Pull every line that includes the word "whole" out of the data below and copy it.

*** Dataset records Section Begins ***

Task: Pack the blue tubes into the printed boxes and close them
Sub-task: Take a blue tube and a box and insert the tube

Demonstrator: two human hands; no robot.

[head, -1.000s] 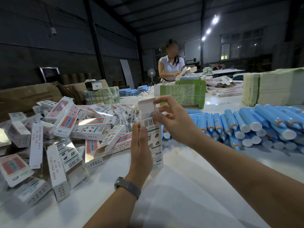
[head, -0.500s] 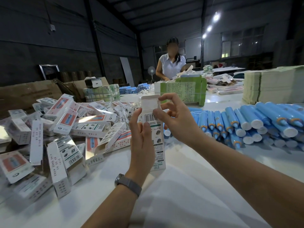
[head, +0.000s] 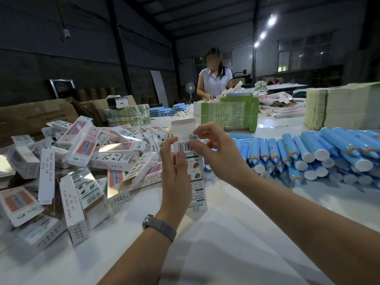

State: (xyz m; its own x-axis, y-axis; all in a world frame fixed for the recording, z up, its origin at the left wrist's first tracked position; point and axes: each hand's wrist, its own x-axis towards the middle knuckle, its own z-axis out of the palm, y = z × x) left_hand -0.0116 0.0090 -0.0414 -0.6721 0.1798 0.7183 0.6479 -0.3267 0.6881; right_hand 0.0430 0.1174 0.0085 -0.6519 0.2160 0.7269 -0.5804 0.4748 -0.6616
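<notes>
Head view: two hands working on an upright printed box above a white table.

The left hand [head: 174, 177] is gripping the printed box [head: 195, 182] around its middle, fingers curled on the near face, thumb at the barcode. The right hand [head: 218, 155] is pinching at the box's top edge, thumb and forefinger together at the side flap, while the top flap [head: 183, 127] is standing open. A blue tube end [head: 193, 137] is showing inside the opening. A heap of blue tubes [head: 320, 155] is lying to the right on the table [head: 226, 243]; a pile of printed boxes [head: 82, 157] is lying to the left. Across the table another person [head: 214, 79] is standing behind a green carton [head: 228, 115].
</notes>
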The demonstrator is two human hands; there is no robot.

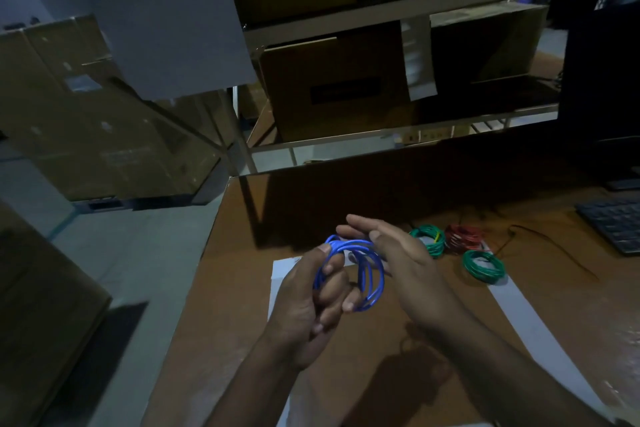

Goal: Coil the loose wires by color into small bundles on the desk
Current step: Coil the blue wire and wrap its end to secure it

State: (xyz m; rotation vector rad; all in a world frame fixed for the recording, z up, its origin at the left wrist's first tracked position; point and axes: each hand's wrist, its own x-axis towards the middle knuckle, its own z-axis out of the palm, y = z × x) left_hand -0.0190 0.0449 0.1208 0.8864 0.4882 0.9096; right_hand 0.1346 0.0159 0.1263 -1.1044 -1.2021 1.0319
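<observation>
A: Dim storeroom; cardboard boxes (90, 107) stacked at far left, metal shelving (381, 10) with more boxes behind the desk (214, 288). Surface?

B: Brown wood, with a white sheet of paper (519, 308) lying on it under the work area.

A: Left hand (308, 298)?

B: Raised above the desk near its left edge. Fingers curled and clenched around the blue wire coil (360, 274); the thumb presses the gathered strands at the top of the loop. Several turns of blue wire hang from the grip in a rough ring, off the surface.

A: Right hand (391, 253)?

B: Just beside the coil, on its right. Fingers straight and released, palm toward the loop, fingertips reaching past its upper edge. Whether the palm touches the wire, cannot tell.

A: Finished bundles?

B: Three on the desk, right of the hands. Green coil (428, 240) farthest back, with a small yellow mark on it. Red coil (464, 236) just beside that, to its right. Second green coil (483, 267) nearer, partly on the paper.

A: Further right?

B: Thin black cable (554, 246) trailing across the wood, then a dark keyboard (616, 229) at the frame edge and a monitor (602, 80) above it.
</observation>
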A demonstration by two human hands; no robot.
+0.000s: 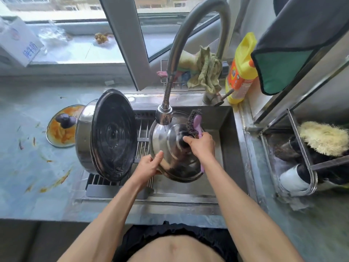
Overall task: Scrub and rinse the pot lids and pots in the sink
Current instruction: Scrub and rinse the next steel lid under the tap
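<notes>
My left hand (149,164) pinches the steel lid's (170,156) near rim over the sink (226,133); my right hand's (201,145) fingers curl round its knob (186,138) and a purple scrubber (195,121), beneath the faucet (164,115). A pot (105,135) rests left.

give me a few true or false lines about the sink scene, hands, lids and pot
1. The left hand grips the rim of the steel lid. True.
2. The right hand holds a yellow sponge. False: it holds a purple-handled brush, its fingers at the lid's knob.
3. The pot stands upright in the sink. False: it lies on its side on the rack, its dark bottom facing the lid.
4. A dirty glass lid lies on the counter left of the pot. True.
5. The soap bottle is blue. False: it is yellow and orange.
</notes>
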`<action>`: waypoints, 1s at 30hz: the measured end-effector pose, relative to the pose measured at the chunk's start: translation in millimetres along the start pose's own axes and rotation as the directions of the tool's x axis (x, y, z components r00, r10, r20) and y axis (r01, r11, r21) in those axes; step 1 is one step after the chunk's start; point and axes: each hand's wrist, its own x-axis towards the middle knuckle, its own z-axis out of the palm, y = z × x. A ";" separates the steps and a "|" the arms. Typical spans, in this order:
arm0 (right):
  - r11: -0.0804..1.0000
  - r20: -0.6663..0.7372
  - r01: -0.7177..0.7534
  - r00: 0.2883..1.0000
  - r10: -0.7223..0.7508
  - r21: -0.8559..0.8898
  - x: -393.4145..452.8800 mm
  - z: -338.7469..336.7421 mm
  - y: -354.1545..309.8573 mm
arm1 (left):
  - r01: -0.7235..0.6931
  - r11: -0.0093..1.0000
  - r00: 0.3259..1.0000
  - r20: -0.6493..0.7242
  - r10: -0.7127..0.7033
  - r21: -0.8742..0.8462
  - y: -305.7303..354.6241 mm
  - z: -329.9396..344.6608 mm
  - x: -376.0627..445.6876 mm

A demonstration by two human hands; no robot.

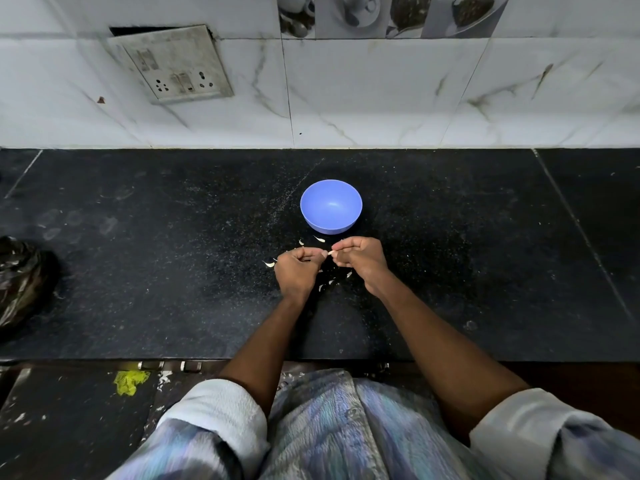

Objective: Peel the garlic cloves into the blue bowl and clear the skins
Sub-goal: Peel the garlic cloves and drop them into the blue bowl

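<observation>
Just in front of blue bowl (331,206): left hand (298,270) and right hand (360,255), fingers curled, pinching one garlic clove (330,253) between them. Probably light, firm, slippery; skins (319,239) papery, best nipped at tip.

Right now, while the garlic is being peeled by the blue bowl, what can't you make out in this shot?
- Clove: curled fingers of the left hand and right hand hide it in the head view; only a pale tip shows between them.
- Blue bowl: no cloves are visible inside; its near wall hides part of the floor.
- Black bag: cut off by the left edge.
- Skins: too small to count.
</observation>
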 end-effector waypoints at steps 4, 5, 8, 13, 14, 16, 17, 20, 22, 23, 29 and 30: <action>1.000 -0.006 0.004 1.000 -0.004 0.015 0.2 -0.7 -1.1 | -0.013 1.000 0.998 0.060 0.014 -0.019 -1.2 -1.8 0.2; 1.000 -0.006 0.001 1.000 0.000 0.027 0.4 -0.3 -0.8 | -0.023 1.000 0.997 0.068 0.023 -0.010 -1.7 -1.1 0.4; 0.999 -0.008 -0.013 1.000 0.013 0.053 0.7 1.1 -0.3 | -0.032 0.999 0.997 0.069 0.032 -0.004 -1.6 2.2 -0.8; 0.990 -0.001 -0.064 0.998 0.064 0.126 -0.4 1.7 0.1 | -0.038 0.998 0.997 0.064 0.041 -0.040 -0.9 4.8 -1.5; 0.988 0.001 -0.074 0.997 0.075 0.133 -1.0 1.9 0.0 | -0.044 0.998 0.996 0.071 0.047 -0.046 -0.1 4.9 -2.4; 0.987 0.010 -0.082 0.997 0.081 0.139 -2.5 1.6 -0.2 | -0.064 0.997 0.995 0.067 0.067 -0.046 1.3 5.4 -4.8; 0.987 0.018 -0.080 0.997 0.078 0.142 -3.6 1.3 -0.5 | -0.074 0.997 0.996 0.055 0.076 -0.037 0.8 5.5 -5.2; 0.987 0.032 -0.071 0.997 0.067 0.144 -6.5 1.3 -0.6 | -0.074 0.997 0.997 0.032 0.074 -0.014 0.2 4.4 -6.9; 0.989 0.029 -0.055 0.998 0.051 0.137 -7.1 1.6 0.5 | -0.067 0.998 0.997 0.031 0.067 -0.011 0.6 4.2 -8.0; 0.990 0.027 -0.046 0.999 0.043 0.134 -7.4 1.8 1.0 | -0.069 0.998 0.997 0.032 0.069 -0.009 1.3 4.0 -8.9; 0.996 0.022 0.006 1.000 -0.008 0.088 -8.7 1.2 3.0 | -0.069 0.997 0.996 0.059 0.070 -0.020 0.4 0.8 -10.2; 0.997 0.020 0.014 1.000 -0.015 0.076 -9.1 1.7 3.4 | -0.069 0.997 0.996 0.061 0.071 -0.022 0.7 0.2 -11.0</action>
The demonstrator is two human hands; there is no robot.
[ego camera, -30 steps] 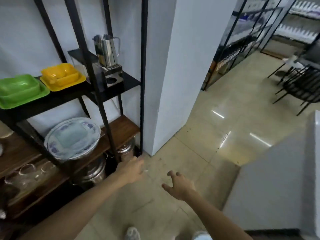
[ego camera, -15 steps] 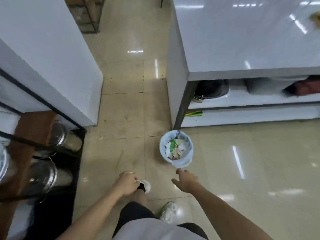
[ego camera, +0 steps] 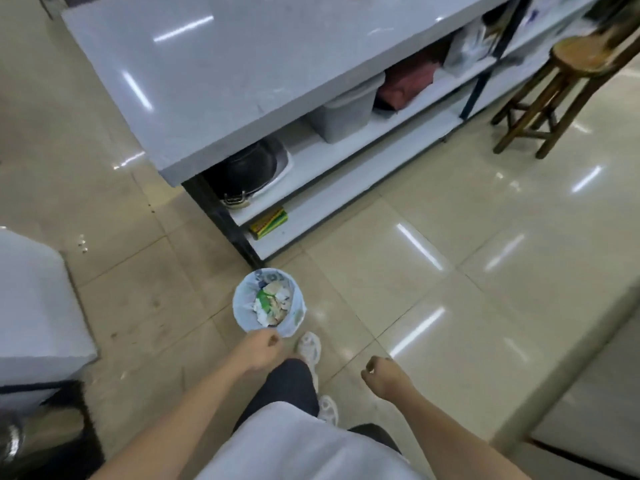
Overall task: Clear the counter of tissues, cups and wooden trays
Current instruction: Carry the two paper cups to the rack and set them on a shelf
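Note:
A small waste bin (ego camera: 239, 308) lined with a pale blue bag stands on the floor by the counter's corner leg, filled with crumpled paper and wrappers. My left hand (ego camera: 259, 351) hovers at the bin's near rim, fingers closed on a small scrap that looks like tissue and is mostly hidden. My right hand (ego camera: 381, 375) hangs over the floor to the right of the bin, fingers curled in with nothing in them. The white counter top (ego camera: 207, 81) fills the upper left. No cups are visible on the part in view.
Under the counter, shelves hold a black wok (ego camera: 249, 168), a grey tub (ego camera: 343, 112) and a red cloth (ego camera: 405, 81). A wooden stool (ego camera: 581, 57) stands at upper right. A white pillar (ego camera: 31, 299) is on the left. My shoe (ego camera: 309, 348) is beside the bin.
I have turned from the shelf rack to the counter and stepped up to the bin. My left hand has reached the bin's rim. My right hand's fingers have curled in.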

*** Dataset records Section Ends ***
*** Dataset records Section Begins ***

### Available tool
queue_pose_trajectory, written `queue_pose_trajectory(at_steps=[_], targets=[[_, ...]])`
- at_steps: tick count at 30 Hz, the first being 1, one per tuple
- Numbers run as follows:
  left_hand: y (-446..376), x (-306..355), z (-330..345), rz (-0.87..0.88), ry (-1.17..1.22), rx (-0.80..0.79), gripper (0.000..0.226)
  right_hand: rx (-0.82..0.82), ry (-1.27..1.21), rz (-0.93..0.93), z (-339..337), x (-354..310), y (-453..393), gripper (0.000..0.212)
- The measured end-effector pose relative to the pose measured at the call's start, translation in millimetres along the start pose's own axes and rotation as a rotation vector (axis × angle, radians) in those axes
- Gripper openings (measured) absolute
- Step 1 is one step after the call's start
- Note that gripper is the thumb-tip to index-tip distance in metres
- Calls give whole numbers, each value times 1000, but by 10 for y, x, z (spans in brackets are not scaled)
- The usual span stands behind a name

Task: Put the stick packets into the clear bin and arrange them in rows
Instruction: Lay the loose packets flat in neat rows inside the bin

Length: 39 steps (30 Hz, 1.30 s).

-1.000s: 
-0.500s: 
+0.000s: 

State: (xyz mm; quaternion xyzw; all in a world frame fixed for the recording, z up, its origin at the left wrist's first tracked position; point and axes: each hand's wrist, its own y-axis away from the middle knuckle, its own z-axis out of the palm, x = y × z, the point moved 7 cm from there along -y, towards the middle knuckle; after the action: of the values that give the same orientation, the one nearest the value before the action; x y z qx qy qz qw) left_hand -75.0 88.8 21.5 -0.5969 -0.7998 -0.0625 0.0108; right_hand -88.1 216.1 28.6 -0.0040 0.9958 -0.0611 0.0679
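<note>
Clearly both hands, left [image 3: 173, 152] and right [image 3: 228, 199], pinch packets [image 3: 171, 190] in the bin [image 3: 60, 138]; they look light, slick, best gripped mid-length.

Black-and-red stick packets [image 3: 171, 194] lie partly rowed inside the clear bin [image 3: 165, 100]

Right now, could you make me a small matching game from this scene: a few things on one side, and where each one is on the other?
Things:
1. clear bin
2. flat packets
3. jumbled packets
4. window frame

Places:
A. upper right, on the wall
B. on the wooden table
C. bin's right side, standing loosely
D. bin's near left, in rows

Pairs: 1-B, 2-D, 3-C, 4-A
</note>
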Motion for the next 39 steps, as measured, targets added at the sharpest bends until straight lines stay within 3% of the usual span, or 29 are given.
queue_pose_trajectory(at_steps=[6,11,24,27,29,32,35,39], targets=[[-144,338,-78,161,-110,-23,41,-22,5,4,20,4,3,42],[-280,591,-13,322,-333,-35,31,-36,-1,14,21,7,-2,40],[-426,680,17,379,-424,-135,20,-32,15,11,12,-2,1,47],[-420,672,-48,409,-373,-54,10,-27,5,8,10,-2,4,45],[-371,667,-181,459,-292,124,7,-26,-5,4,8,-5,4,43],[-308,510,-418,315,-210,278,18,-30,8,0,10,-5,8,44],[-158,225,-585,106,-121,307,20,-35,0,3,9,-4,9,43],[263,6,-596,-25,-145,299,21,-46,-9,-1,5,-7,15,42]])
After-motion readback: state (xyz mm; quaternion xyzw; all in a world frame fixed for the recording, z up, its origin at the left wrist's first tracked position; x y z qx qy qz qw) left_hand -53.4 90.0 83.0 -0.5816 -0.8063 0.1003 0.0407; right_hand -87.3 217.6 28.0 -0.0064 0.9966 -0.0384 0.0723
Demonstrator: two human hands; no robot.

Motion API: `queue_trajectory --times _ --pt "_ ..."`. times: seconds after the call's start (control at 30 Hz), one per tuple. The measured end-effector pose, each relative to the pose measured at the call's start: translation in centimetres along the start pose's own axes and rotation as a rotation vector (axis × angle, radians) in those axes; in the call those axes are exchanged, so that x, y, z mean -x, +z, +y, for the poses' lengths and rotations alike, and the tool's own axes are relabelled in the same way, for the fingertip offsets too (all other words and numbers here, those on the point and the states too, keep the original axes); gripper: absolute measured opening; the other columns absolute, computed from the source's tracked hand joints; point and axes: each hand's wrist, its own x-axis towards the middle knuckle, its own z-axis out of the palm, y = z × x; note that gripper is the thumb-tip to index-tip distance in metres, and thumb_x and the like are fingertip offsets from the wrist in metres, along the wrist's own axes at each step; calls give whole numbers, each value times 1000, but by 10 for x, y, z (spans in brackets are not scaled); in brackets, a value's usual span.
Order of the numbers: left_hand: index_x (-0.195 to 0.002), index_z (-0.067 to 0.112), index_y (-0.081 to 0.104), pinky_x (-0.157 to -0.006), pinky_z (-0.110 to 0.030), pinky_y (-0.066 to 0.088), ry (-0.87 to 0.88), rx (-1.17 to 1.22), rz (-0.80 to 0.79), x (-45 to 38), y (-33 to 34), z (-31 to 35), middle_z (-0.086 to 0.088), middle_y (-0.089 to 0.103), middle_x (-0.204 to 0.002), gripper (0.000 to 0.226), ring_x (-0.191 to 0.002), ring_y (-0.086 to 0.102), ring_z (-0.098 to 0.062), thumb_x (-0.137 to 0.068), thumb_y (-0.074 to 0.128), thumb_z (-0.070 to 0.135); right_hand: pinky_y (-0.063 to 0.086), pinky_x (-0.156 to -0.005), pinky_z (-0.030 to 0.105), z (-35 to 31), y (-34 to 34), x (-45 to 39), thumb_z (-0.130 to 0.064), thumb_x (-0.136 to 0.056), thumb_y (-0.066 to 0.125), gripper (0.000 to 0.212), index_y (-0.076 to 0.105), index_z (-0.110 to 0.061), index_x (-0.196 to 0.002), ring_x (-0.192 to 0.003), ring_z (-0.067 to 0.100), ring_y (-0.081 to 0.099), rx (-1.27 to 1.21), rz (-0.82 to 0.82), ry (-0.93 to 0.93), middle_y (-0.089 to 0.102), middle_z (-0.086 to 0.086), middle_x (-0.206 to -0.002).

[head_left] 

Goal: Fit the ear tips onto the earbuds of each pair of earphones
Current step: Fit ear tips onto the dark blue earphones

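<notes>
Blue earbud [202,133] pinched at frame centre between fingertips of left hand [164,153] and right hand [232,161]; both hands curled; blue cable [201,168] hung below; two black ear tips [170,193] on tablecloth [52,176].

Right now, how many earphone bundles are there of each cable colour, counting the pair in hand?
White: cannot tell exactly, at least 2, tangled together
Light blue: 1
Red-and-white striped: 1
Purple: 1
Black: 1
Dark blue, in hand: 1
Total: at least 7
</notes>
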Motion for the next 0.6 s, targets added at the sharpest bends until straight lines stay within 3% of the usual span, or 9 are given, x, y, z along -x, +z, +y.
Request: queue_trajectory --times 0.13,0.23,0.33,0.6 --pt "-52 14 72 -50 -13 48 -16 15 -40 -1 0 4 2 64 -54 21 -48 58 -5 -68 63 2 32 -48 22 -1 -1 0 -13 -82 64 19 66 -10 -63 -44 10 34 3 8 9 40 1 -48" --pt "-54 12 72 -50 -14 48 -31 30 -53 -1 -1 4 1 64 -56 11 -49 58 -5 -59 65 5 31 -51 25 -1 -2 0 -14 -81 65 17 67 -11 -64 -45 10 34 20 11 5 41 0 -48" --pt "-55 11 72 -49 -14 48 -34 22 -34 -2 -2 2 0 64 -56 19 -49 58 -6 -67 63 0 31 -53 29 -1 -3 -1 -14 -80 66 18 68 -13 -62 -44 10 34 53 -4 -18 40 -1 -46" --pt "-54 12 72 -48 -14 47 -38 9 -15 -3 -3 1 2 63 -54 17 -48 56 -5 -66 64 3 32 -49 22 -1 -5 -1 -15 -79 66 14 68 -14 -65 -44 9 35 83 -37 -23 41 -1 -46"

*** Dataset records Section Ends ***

## [Exercise answer]
- Calls give whole numbers, each value times 1000, but by 10 for y, x, z (spans in brackets are not scaled)
Motion API: `queue_trajectory --times _ --pt "_ ..."`. times: seconds after the call's start (control at 30 Hz), one per tuple. The measured end-effector pose, each relative to the pose measured at the call's start: translation in centimetres along the start pose's own axes and rotation as a rotation vector (axis × angle, radians) in those axes; in the call those axes are exchanged, so that x, y, z mean -x, +z, +y, for the poses' lengths and rotations alike, and the tool's own axes are relabelled in the same way, for the fingertip offsets too (all other words and numbers here, those on the point and the states too, keep the original axes); gripper: absolute measured opening; the other columns absolute, computed from the source's tracked hand joints; point and axes: each hand's wrist, its own x-axis towards the middle knuckle, its own z-axis out of the palm, y = z × x; note that gripper is the thumb-tip to index-tip distance in metres, and thumb_x and the like are fingertip offsets from the wrist in metres, along the wrist's own axes at each step; calls give whole numbers, each value times 1000, but by 10 for x, y, z (spans in brackets are not scaled); in brackets, a value's usual span.

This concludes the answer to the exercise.